● Work to complete: After locating "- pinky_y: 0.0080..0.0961", return its line and all lines that follow through the end of the listing below, exactly; leave out pictures.

(Data Opens)

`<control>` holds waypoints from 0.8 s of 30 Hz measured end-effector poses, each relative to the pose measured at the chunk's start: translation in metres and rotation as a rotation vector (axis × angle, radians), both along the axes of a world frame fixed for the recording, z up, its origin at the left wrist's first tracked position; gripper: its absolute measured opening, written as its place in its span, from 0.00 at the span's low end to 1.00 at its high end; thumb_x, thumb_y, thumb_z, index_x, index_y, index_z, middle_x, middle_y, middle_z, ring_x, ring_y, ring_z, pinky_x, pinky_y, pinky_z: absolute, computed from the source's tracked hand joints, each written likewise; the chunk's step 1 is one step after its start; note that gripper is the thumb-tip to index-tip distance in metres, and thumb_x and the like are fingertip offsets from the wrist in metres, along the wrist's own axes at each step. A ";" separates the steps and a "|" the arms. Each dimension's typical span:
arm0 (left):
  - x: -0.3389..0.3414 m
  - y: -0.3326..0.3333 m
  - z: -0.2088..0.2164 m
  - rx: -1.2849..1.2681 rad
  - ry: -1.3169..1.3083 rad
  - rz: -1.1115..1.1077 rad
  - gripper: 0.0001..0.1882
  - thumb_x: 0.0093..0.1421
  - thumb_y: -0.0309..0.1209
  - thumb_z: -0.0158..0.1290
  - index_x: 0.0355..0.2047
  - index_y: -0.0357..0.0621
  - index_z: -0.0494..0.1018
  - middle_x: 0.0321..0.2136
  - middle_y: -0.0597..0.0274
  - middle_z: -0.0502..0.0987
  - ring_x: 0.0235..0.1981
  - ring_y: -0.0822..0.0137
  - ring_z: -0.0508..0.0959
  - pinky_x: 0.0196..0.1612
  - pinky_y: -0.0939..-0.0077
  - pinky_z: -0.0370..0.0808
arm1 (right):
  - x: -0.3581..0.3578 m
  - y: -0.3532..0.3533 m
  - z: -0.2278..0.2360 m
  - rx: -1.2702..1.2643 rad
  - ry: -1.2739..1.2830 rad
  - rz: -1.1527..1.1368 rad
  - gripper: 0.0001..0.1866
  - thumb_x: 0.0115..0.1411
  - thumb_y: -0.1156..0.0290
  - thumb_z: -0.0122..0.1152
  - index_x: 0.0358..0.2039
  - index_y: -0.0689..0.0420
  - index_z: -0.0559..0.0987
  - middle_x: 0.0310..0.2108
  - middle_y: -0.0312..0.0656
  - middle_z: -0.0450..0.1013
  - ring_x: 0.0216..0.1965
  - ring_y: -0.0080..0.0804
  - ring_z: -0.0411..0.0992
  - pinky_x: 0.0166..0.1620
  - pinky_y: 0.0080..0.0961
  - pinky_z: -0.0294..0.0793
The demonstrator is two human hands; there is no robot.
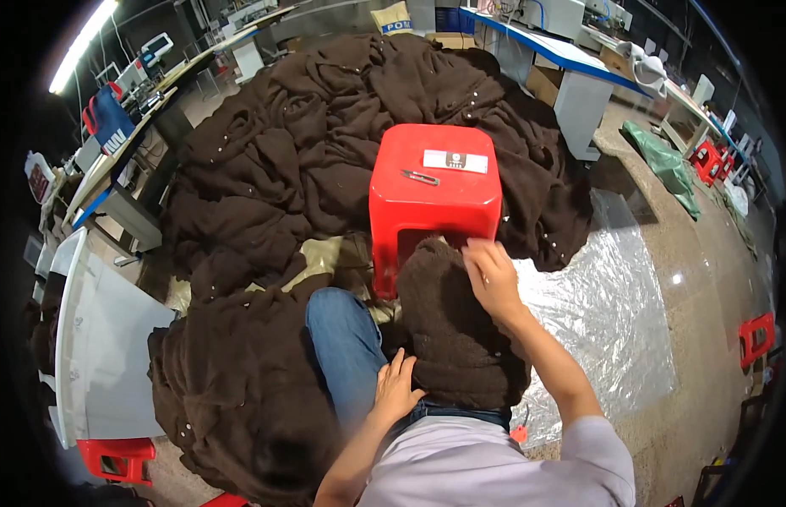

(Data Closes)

● Answer below:
  - pinky_y: 0.0080..0.0961
  - pinky_z: -0.0294..0.0793
The demonstrator is two human hands; there is no robot.

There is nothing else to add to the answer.